L'histoire :
A l’automne 1944, en Prusse orientale, les allemands semblent marquer le pas : la déferlante soviétique enfonce les lignes ennemies, tel un inexorable rouleau compresseur. L’un des fers de lance de l’offensive est sans conteste l’aviation dont la camarade pilote Lilya Litvasky, « une sorcière rouge » au tableau de chasse impressionnant, est une icone incontestée. Coté allemand, la Luftwaffe est aux abois : elle manque cruellement de pilotes chevronnés et se voit contrainte de confier des bijoux de technologie à des bleus inexpérimentés rapidement abattus. C’est pourquoi l’un des tous derniers talentueux vétérans, l’Oberleutnant Wulf, pilote d’un « Grand Duc », ne se fait plus guère d’illusion sur l’issu des combats. Il doit cependant tempérer son défaitisme depuis l’arrivée d’un nouveau Kommodore dans son escadron. Ce dernier goute en effet très moyennement son inimitié pour le führer et les autres nazis. Son insolence l’oblige à enchainer les missions sans répits, s’il ne veut pas se retrouver collé au poteau pour trahison. La prochaine le conduit au dessus de la poche de Graudenz, encerclée par les soviétiques. Le combat s’engage rapidement et tourne à l’avantage de Wulf, qui surprend avec intelligence un chasseur ennemi. Notre pilote n’a cependant guère le temps de crier victoire : la belle Lilya le prend à son tour en chasse. La sorcière rouge, à court de munition, parvient grâce à une manœuvre suicidaire à abattre le Grand Duc : l’officier est alors contraint de s’éjecter en territoire ennemi…

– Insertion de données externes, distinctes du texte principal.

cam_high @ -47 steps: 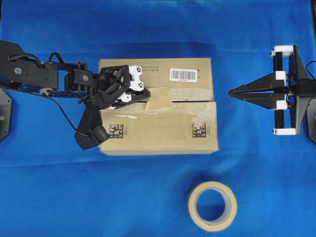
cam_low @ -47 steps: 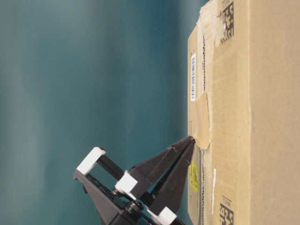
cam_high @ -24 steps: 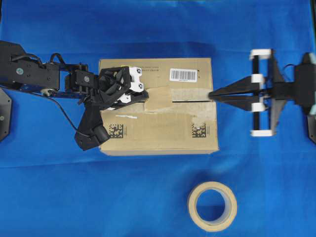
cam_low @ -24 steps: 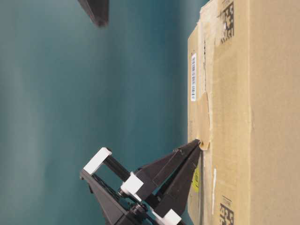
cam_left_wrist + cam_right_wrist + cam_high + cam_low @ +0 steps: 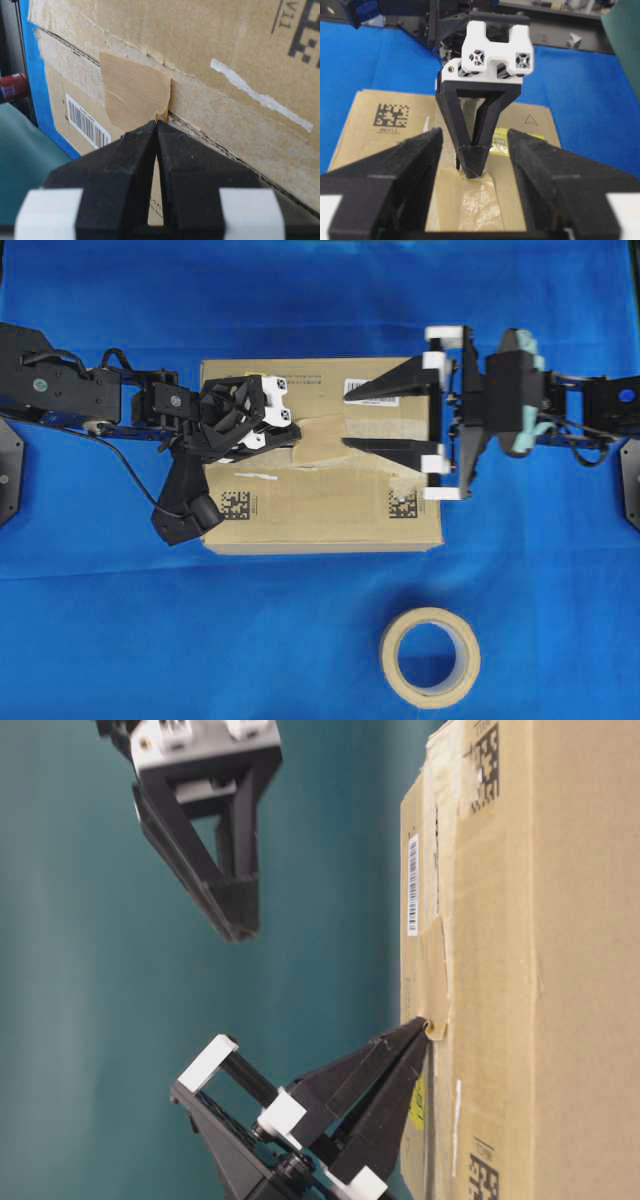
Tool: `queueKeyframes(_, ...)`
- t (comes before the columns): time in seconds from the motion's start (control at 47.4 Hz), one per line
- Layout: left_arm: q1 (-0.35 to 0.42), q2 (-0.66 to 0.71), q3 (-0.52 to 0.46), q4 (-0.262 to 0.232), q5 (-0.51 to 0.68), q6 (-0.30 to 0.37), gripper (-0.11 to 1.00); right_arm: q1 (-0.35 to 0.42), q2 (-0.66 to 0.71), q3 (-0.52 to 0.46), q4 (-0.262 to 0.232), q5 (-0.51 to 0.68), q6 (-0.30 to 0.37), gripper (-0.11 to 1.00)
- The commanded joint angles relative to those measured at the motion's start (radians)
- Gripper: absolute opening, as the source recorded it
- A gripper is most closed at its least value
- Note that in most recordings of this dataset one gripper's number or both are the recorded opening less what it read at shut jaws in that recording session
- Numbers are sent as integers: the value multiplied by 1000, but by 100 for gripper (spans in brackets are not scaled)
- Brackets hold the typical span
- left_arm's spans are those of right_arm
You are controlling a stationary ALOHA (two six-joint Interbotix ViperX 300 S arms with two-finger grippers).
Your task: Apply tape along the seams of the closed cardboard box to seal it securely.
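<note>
Tape (image 5: 322, 439): lay mid-frame on the cardboard box (image 5: 320, 510), over the seams (image 5: 385, 445) (one corner lifted).
Left gripper (image 5: 297, 433): jaws pressed together, pinching the tape's left corner.
Right gripper (image 5: 365, 420): jaws spread wide, hovering above the box's right half, holding nothing.

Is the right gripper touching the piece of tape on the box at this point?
Apart. The table-level view shows the right gripper, jaws wide, hanging well off the cardboard box top, teal background between it and the tape.
</note>
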Motion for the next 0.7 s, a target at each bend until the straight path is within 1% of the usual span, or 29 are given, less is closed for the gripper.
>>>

Ce qu'on en pense sur la planète BD :
Ce serait faire offense au travail de Yann que de réduire cette saga aéronautique à sa simple expression graphique. Ce serait néanmoins bien hypocrite que de ne pas reconnaitre l’impact du trait virtuose de Romain Hugault sur celle-ci… Ainsi, le scénario, s’il sert admirablement le dessin génial d’un passionné d’aviation, offre un récit à multiples atouts : un contexte historique riche, un subtil chassé-croisé narratif, qui font suivre l’intrigue alternativement du coté russe ou allemand. Mais aussi des personnages rendus touchants par leur obligation de faire des choix, et une science mesurée du drame, laissant toujours espérer le salvateur happy end. Yann ne se contente pas de fournir à son dessinateur matière à mettre en scène des combats aériens (que les fans se rassurent : il y en a aussi !), la trame de fond est riche, crédible et prenante : on se délecte de voir le héros allemand se démener avec ses idéaux et son anti-nazisme profond ; on se régale du caractère trempée de Lilya ou du jeu cruel des destins croisés de chacun. Bref, un boulot impeccable, offrant l’avantage d’attirer un lectorat pas forcément aveuglément amoureux des avions. En revanche, c’est bien cette « cécité » particulière, contractée dés le plus jeune âge, qui permet à nouveau Romain Hugault de livrer une copie magistrale. On pourrait aligner les superlatifs pour décrire les émotions qu’il offre sans retenue et qui de la colorisation léchée, à la facilité avec laquelle il traite les scènes aériennes, en passant par de somptueux nus, nous laissent bluffés. Un travail d'orfèvre associé à un scénario maitrisé, installent cette série parmi les meilleures lectures du moment.